Data Producers and Consumers
Capture all producers and consumers of data:
- Data producers
- Data consumers
- Data access patterns
- Data usage patterns
- Consumer and producer requirements and constraints

Measures of Success
Identify how success is measured for the analytics workflows and by whom. For example:
- Key Performance Indicators (KPIs)
- Service Level Agreements (SLAs)
- Customer Satisfaction Score (CSAT)
- Net Promoter Score (NPS)
- SaaS growth metrics: churn, activation rate, MRR, ARR, CAC, CLV, expansion revenue (source: appcues.com)
- Data quality guarantees
- How are measurements determined, calculated, and weighted?
- What are the business and technical actions resulting from missed measures of success?
Results
The immediate artifact of the data analytics discovery process is a clear and concise document that captures all feedback and inputs.
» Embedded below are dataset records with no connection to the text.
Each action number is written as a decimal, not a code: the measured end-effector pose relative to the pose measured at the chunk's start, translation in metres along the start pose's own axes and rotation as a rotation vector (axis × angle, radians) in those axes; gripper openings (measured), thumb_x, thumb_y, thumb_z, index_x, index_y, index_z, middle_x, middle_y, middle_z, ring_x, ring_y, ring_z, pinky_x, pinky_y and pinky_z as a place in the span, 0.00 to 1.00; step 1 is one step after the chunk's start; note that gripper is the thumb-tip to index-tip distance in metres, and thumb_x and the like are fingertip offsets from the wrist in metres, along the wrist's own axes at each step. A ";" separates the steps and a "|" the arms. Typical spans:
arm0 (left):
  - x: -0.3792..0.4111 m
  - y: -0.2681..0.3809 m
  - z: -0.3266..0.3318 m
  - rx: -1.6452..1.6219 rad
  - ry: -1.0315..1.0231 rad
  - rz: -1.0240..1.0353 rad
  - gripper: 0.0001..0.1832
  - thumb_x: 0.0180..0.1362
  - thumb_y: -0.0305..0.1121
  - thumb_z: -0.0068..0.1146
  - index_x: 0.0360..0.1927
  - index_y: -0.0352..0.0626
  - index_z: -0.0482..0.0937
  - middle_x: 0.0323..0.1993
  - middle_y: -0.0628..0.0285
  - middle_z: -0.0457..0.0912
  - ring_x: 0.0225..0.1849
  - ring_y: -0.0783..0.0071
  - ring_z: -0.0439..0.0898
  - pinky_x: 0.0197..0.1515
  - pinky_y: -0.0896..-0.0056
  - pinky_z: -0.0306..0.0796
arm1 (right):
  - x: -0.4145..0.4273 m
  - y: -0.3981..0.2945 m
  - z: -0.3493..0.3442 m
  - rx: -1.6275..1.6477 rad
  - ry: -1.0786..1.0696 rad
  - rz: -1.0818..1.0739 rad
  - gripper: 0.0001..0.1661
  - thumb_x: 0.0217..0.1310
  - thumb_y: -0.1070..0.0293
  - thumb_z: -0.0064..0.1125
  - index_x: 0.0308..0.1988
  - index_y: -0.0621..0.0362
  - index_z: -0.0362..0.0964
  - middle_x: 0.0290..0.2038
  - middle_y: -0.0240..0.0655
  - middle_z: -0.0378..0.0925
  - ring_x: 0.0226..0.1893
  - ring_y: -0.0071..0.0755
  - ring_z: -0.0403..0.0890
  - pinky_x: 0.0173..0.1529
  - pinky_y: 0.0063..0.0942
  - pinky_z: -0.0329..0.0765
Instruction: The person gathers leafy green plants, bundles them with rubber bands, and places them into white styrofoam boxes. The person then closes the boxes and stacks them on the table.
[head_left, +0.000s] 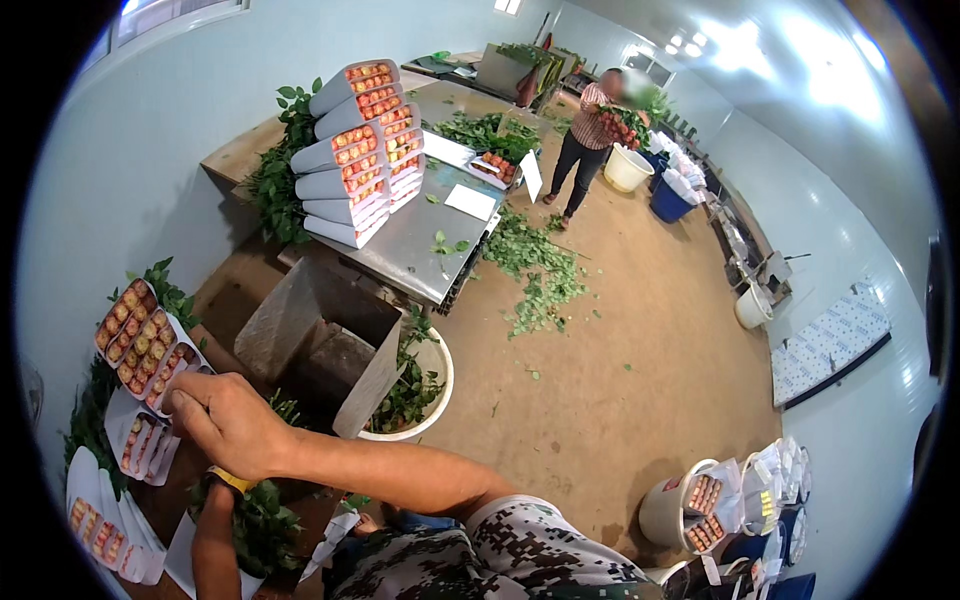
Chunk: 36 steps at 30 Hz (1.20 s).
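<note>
My right hand (225, 424), its fingers curled, is at a wrapped bunch of pale roses (161, 375) at the left; whether it grips the wrapper is hidden. My left arm reaches up from the bottom, and its hand (221, 480), mostly covered by my right wrist, is beside a yellow band (232, 478) and green rose foliage (262, 525). More roses in white card wrappers (139, 442) lie just below my right hand. Another stack of wrapped roses (97, 532) sits at the lower left.
Wrapped roses (367, 157) are stacked on a metal table (427, 262). A metal chute (285, 322) stands above a white tub of stems (448, 375). Leaves (532, 277) litter the floor. A person (589, 135) holds red roses near a pale tub (628, 169). Buckets with bouquets (664, 510) stand lower right.
</note>
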<state>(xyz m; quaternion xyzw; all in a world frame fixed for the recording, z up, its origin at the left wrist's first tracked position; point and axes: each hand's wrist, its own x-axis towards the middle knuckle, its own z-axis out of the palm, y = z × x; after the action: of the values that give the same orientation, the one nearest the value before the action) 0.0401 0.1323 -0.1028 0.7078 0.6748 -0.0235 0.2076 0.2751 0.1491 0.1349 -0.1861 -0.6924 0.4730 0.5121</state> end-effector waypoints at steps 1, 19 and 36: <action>-0.002 -0.001 0.001 -0.001 0.001 -0.001 0.22 0.43 0.40 0.58 0.41 0.38 0.82 0.35 0.46 0.84 0.38 0.49 0.83 0.40 0.52 0.76 | -0.001 -0.002 0.001 0.015 -0.006 0.008 0.14 0.70 0.69 0.42 0.33 0.67 0.70 0.25 0.48 0.77 0.27 0.49 0.81 0.36 0.40 0.76; -0.011 0.005 0.009 0.010 0.020 0.049 0.23 0.44 0.40 0.59 0.43 0.37 0.82 0.37 0.46 0.85 0.41 0.50 0.83 0.42 0.53 0.76 | -0.008 -0.017 -0.011 0.092 -0.216 0.181 0.18 0.75 0.70 0.36 0.47 0.67 0.74 0.34 0.36 0.79 0.37 0.25 0.79 0.46 0.26 0.77; 0.012 0.040 -0.010 0.045 -0.224 0.129 0.22 0.48 0.38 0.60 0.46 0.38 0.84 0.46 0.51 0.85 0.46 0.53 0.83 0.44 0.53 0.76 | -0.006 -0.036 -0.024 -0.200 -0.301 0.247 0.10 0.70 0.73 0.54 0.45 0.69 0.77 0.29 0.33 0.79 0.27 0.19 0.76 0.34 0.17 0.75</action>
<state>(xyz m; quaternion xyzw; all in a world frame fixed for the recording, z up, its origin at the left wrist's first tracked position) 0.0774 0.1471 -0.0866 0.7470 0.6000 -0.1041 0.2667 0.3067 0.1383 0.1631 -0.2468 -0.7765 0.4833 0.3202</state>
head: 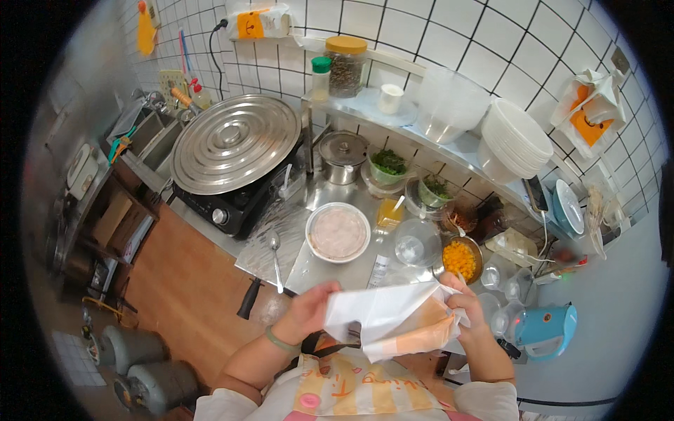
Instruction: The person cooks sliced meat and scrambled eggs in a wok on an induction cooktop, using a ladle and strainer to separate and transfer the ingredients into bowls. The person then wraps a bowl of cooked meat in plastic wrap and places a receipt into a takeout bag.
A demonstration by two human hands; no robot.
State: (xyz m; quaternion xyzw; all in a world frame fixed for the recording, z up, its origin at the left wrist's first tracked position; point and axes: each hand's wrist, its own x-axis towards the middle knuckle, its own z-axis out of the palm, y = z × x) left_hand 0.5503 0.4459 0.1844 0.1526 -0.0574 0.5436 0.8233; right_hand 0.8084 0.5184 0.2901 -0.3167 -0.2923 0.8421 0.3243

In addition, the document contains all customer-supplied artifacts, such as architectural and process flow diagrams. The document should be thoroughly reviewed for accuracy and completeness by the process participants. This artifact serves as a record of current data analytics workflows and a basis for making workflow improvement recommendations or architecting new workflows.
This blog represents my own viewpoints and not of my employer, Amazon Web Services (AWS). All product names, logos, and brands are the property of their respective owners.